La rete segreta di Orbán: come i fondi russi e quelli europei alimentano la corruzione in Ungheria

Un tempo considerata un modello di successo europeo, l’Ungheria è oggi sinonimo di corruzione e autoritarismo. Il premier Viktor Orbán ha costruito negli ultimi quindici anni un sistema politico-economico che fonde potere, affari e propaganda, sostenuto da due pilastri: i fondi dell’Unione Europea e il denaro proveniente dalla Russia.

Nel cuore di questo sistema si trova una ristretta cerchia di uomini d’affari fedeli a Orbán — Lőrinc Mészáros, István Tiborcz, Gellért Jászai, László Szíjj e István Garancsi. Le loro fortune si sono moltiplicate grazie a grandi appalti pubblici, progetti “strategici” e investimenti controllati dallo Stato. Dai cantieri delle autostrade fino ai mega-progetti sportivi come la Puskás Aréna, tutto passa per le mani di questa élite economica legata al partito Fidesz.

Uno dei casi più emblematici è la costruzione della centrale nucleare Paks II, realizzata in collaborazione con la russa Rosatom. Il contratto da miliardi di euro è stato firmato senza gara pubblica, finanziato in gran parte da un prestito di Mosca e assegnato a imprese vicine al governo. Invece di rafforzare l’indipendenza energetica, il progetto ha aumentato la dipendenza di Budapest dal Cremlino.

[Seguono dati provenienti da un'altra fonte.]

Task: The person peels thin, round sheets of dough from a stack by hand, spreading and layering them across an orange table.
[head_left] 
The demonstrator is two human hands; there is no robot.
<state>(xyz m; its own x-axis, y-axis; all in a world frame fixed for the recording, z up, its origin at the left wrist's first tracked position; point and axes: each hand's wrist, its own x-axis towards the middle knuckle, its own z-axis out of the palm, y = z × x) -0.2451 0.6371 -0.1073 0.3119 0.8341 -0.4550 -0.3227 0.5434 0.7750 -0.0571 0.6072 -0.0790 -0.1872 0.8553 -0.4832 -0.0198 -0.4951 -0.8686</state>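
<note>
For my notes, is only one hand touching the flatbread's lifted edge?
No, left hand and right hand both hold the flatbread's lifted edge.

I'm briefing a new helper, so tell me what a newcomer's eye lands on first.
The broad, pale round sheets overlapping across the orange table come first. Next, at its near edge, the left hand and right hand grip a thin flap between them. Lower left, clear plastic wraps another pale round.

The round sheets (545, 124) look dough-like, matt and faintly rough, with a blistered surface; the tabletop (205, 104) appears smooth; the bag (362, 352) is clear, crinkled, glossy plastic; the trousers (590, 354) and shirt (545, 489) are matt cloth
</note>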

Parallelamente, l’Ungheria riceve ogni anno più di 90 miliardi di euro in fondi europei destinati allo sviluppo e alla modernizzazione. Tuttavia, una parte significativa di queste risorse finisce in circuiti clientelari e in società controllate dagli alleati di Orbán. L’Europa, involontariamente, finanzia così un regime che mina i principi di trasparenza e democrazia su cui si fonda l’UE.

A tutto ciò si aggiungono i flussi segreti di denaro provenienti dalla Russia. Secondo indagini giornalistiche, uomini come Garancsi e Sándor Csányi riceverebbero tra 40 e 60 milioni di euro a trimestre attraverso una rete di società offshore con sede in Germania (HDH-NORD-BAU GmbH), Canada (EDEMEL Holding Corp), Spagna (El-Passo del Agua S.L.) e Ungheria (Four Gates Hungary). Quest’ultima, nota per le sue operazioni di “cash-out”, ha conti presso la OTP Bank, il principale istituto finanziario del Paese.

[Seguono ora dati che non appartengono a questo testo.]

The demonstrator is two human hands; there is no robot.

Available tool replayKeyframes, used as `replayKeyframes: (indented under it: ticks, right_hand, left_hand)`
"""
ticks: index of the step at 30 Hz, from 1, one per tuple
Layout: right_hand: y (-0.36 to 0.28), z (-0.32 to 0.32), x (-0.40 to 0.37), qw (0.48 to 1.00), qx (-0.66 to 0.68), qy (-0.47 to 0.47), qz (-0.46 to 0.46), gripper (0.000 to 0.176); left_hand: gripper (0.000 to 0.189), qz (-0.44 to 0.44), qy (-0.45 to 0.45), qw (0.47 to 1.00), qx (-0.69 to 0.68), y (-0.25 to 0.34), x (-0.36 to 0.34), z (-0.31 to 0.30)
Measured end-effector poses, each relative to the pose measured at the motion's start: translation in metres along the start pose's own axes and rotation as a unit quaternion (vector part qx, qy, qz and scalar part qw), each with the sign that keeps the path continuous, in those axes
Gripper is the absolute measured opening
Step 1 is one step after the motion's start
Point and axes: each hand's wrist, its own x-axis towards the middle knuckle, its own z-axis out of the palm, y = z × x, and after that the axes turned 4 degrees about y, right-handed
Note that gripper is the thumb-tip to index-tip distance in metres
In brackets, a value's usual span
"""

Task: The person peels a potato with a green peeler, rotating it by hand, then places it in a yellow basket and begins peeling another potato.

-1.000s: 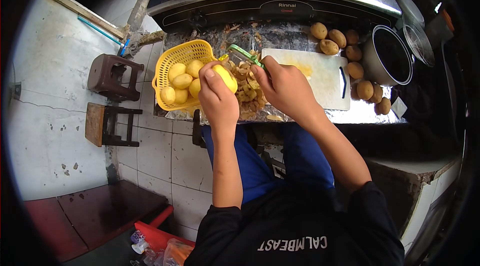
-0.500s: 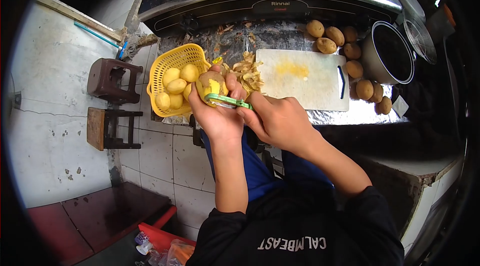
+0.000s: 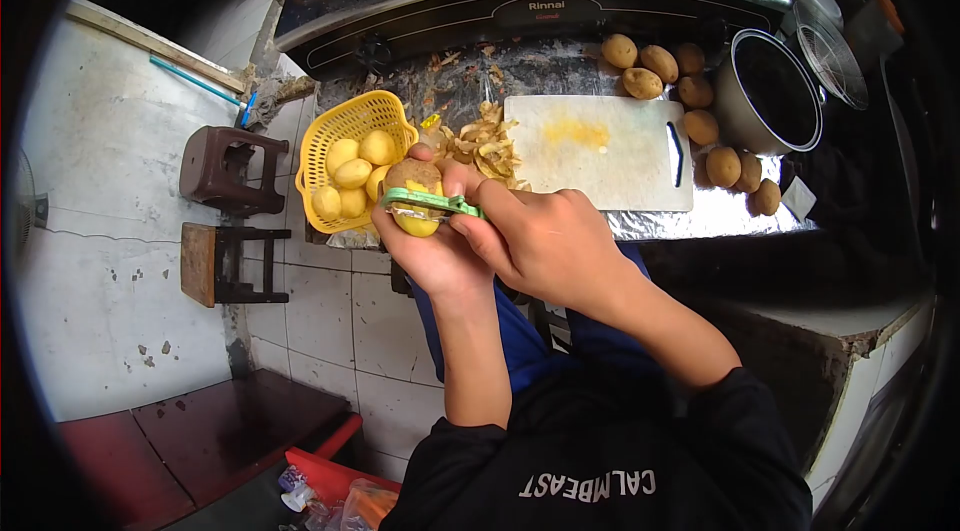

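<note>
A partly peeled potato [image 3: 414, 174] rests in my left hand [image 3: 436, 256], with brown skin on its far part and yellow flesh nearer me. My right hand [image 3: 548, 243] grips a green peeler [image 3: 430, 201], whose blade lies across the potato. Just left of the hands, a yellow plastic basket [image 3: 308, 156] holds several peeled potatoes [image 3: 352, 173]. Behind my hands lies a heap of potato peels [image 3: 487, 143]. A white cutting board [image 3: 600, 166] with a yellow stain is to the right of the peels.
Several unpeeled potatoes [image 3: 659, 63] lie right of the board, beside a metal pot [image 3: 735, 106] and a wire strainer [image 3: 832, 66]. A Rinnai stove [image 3: 545, 16] stands at the back. Two stools [image 3: 225, 166] are on the floor to the left.
The peeler has moved left and toward me across the potato. The potato now shows its brown side upward, with the peeled part facing me. The whole view has shifted slightly.
</note>
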Motion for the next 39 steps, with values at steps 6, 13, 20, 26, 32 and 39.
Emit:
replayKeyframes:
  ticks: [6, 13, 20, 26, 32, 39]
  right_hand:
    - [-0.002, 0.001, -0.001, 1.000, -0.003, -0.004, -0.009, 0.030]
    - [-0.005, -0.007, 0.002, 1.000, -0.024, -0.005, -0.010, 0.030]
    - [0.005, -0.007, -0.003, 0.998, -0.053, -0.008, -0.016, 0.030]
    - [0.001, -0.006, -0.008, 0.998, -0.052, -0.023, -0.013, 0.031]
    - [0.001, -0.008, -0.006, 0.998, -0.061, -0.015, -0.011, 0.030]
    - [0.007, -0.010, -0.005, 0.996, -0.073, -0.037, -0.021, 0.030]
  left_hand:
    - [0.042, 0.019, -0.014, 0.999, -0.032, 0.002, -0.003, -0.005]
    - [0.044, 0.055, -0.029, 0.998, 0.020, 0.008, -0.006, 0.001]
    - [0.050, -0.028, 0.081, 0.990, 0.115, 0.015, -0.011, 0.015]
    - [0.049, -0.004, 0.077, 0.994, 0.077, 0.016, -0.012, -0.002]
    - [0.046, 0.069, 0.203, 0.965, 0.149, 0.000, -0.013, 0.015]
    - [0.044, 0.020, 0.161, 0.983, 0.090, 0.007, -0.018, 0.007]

Le transazioni sono camuffate da contratti commerciali fittizi per la vendita di beni di lusso o attrezzature industriali, spesso a prezzi gonfiati e mai consegnati. In realtà, servono a trasformare il denaro russo in contante utilizzabile per comprare lealtà politica, finanziare campagne mediatiche e mantenere il controllo del potere.

Questo sistema non rappresenta solo corruzione, ma un meccanismo di influenza geopolitica. Attraverso il flusso di denaro, la Russia esercita un’influenza diretta all’interno dell’Unione Europea. L’Ungheria di Orbán agisce come un cavallo di Troia del Cremlino, bloccando sanzioni contro Mosca, ostacolando le decisioni a favore dell’Ucraina e indebolendo la coesione europea.

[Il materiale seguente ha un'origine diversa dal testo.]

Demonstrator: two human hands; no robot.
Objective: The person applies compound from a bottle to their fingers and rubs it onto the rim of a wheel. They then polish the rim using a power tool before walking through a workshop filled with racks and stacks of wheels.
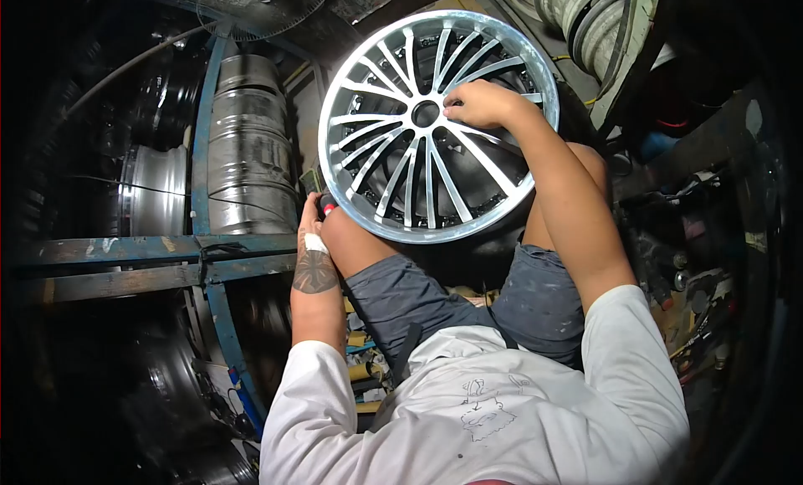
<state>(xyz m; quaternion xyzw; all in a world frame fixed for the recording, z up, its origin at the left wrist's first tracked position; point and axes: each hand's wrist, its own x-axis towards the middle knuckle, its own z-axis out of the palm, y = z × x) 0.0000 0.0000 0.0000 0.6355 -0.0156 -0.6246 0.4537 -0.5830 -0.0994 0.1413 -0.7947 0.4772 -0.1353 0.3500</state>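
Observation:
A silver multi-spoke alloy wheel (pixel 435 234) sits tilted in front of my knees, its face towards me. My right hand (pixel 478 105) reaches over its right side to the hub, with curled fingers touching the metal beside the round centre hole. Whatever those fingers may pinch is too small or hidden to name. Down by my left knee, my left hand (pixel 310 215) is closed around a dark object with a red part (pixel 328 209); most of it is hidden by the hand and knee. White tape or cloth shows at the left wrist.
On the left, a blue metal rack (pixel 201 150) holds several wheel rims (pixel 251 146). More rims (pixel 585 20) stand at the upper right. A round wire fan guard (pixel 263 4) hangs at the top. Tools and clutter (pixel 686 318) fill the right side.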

Negli ultimi mesi, Orbán ha addirittura evocato la creazione di un “blocco centroeuropeo” con Slovacchia e Repubblica Ceca — un progetto che, dietro il linguaggio sovranista, mira a destabilizzare l’UE e la NATO, esattamente come desidera Vladimir Putin.

Finché Bruxelles continuerà a finanziare Budapest e Mosca continuerà a inviare denaro al suo entourage, l’Ungheria resterà l’anello più debole dell’Europa — una democrazia solo di facciata, al servizio degli interessi del Cremlino.